My son and I have always had a fantastic relationship. 
Always did fun things together, sport, motor sport, ride bikes, skateboards, played games, and gave him plenty of love and attention.

Ex and I seperated because of her infidelity. She just couldn't help herself. 

I moved on, found a new girl and life is fantastic. 

Ex. has slowly been alienating my son from me to the point of now denying my access to him and my son is beleiving everything, bottome line is she is poisoning his mind into beleiving im a terrible father and that I dont' want him in my life anymore.

I have not spoken nor been able to sit down with my son. 

When I drop his sister off at his school he will not come near me. 
Just the other day I was picking up my daughter and my son walked close to me and didn't realise I was there till the last minute. He then put on his grumpy face, turned around and ran the other direction. 

Has anyone here gone through this? 
Experienced this? 
What did you do?
Please share stories because this is heartbreaking. 
I have not been able to hold my son or talk to him in over 2 months. He is 8 years old and I am applying for Interim orders through the courts in attempts to have the access re-instated.

Please share your story.


----------



## TheMizz...erable (Aug 14, 2011)

Do you have visitation rights? Why has it been over two months? Perhaps talk to your lawyer about trying to get court ordered counseling.


----------



## unbelievable (Aug 20, 2010)

I think this is pretty common. The good news is that sooner or later she won't be able to regulate your access to him and you and he can build or rebuild whatever relationship you want. He's not an idiot and the older he gets, the more he'll think for himself. Try to avoid any action that makes your ex's words seem true.
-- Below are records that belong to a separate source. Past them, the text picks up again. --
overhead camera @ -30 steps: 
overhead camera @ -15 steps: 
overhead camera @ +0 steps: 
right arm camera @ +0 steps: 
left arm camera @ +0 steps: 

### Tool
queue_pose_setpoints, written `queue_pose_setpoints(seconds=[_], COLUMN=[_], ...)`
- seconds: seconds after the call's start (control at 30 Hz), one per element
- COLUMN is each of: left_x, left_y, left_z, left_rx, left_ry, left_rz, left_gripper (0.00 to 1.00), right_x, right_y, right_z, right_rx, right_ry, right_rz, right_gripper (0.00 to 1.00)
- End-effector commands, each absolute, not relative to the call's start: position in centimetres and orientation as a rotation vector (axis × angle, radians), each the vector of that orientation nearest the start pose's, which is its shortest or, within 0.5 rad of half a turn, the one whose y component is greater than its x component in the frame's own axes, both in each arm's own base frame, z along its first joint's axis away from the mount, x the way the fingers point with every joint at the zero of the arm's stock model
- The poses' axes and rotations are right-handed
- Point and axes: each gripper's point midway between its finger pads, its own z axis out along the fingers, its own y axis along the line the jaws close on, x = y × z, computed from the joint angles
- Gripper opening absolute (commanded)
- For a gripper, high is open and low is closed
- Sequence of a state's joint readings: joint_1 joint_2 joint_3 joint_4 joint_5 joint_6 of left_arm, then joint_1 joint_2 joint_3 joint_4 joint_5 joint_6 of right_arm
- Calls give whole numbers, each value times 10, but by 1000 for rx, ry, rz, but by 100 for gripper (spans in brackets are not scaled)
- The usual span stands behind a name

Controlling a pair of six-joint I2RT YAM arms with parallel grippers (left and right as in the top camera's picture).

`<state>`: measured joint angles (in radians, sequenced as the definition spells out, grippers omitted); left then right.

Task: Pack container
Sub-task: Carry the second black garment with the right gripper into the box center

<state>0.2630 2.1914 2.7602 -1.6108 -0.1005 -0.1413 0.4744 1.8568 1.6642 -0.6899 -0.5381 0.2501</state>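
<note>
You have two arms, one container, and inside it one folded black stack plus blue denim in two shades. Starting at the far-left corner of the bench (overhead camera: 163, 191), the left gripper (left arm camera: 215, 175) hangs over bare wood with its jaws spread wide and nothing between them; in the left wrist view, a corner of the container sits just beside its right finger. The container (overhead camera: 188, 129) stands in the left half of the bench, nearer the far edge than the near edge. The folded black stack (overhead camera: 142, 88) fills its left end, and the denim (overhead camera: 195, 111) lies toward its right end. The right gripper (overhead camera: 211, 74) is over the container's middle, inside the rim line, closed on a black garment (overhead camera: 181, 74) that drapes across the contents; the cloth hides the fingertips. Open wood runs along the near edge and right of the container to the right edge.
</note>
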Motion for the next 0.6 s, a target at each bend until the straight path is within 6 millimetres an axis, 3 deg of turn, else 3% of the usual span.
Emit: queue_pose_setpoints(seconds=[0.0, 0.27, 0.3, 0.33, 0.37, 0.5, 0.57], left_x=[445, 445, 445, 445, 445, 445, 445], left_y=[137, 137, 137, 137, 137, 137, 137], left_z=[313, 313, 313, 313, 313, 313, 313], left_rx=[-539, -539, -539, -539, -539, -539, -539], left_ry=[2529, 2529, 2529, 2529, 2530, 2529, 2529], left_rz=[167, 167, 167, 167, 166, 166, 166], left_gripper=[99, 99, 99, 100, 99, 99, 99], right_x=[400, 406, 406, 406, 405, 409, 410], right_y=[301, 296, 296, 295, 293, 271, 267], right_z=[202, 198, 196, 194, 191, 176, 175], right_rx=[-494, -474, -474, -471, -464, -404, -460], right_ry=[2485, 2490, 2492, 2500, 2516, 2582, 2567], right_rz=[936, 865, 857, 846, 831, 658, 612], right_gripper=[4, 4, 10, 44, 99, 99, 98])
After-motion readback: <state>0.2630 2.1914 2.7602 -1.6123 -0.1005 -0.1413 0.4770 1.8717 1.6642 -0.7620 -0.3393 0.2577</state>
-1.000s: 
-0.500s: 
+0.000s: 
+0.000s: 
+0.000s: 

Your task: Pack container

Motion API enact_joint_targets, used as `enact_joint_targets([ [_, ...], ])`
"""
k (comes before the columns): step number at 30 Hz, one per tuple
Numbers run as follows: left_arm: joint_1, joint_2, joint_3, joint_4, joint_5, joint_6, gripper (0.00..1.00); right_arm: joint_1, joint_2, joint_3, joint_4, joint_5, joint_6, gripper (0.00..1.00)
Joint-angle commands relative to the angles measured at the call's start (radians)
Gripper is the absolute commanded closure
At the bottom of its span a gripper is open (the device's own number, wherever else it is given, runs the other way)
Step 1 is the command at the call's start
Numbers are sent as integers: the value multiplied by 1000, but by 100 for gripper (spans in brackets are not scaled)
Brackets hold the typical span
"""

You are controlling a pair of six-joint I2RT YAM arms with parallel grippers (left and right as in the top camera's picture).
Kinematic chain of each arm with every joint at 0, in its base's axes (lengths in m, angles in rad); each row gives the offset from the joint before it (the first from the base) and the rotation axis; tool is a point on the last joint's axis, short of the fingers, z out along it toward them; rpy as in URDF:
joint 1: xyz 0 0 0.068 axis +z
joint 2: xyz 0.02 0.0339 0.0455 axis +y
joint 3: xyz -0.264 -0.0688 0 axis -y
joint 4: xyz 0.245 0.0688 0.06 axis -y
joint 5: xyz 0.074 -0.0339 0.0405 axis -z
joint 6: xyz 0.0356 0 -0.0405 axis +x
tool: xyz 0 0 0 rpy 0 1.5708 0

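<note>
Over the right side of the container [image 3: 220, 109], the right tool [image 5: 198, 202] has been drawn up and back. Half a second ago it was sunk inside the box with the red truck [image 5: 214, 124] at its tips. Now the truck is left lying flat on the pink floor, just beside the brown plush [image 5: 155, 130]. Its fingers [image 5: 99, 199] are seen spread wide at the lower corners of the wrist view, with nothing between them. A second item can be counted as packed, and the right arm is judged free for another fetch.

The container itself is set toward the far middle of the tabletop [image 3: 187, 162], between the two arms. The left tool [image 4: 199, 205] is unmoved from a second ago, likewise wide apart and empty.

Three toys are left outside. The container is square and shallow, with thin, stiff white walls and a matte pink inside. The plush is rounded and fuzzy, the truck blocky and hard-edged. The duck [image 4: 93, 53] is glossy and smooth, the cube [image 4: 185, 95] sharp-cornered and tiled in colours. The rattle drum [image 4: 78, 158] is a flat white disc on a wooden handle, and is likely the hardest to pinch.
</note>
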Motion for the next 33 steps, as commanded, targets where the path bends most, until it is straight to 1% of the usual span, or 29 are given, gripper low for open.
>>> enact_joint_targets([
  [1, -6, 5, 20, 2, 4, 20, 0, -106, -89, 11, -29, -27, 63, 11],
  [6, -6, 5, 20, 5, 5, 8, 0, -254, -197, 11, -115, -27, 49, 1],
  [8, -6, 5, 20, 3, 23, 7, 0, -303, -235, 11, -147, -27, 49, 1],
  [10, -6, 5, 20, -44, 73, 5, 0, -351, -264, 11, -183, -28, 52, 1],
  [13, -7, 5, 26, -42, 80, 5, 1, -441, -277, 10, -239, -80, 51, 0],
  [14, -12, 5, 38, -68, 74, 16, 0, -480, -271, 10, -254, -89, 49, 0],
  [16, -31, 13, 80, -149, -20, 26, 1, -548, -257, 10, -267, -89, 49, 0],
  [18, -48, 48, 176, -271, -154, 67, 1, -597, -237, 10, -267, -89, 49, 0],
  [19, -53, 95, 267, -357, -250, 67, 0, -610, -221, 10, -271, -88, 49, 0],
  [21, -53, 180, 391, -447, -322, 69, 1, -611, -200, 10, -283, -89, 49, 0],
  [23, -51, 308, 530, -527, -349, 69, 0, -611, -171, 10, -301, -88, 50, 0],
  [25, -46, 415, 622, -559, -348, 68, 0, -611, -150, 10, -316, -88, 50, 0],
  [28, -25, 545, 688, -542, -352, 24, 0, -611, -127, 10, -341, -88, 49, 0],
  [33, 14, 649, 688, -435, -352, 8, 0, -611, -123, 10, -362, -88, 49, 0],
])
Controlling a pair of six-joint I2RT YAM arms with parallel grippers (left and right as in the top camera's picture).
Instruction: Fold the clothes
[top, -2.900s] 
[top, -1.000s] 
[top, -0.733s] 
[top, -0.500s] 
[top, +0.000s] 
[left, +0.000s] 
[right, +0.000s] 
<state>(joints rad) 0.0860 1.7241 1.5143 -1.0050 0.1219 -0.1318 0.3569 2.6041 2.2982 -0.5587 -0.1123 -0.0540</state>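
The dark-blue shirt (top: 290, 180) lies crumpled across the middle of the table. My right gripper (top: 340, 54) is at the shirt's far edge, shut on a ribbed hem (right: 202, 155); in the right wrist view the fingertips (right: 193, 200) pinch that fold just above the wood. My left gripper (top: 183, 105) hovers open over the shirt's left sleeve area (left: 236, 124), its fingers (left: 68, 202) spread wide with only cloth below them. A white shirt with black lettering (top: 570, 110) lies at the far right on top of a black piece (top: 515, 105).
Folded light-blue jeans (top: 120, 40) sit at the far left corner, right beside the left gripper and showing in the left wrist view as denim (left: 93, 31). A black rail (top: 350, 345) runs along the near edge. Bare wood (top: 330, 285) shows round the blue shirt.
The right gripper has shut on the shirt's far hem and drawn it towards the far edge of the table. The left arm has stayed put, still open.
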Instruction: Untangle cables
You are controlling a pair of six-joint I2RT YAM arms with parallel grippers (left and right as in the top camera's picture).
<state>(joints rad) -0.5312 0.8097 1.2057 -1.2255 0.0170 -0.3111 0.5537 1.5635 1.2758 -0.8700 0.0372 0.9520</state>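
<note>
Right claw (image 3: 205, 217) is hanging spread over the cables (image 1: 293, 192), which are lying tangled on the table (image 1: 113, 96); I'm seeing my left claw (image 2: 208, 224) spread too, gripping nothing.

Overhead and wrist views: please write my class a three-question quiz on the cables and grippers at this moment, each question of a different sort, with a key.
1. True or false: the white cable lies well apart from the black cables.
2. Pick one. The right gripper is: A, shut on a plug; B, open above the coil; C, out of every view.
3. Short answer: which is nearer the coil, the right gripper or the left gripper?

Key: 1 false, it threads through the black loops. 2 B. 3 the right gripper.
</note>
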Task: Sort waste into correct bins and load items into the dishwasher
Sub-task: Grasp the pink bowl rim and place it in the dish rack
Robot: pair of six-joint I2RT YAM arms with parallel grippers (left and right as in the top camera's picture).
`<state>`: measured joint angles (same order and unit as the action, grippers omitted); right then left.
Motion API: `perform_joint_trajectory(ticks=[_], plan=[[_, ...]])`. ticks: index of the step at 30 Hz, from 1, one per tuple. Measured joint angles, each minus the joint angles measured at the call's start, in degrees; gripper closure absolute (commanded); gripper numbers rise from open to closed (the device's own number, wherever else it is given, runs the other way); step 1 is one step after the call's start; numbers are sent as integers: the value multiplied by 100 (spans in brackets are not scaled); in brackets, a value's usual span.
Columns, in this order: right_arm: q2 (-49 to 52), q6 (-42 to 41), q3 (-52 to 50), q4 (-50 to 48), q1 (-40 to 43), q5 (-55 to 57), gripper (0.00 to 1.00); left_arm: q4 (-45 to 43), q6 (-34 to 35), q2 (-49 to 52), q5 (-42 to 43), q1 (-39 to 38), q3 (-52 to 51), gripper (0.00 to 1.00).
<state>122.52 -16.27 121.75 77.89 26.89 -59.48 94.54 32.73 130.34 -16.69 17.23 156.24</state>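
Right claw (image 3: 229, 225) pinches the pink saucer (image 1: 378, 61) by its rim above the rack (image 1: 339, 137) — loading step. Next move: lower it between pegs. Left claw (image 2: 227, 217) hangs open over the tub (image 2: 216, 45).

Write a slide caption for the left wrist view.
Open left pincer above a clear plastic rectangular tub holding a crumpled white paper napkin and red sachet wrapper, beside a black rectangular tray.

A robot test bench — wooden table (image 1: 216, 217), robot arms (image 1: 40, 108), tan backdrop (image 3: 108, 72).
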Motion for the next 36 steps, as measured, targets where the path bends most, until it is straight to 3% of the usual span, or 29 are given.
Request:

If she's telling him that you don't care about him, make sure you're going out of your way to have contact with him. When you do, don't ever speak ill of his mother. If she's a witch, he either already knows or he'll figure it out on his own.


----------



## tacoma (May 1, 2011)

mrnice said:


> I have not been able to hold my son or talk to him in over 2 months. He is 8 years old and I am applying for Interim orders through the courts in attempts to have the access re-instated.


If you`re working from a mutual verbal agreement with your Ex about custody you need to get a lawyer on this .


----------



## mrnice (Aug 11, 2009)

tacoma said:


> If you`re working from a mutual verbal agreement with your Ex about custody you need to get a lawyer on this .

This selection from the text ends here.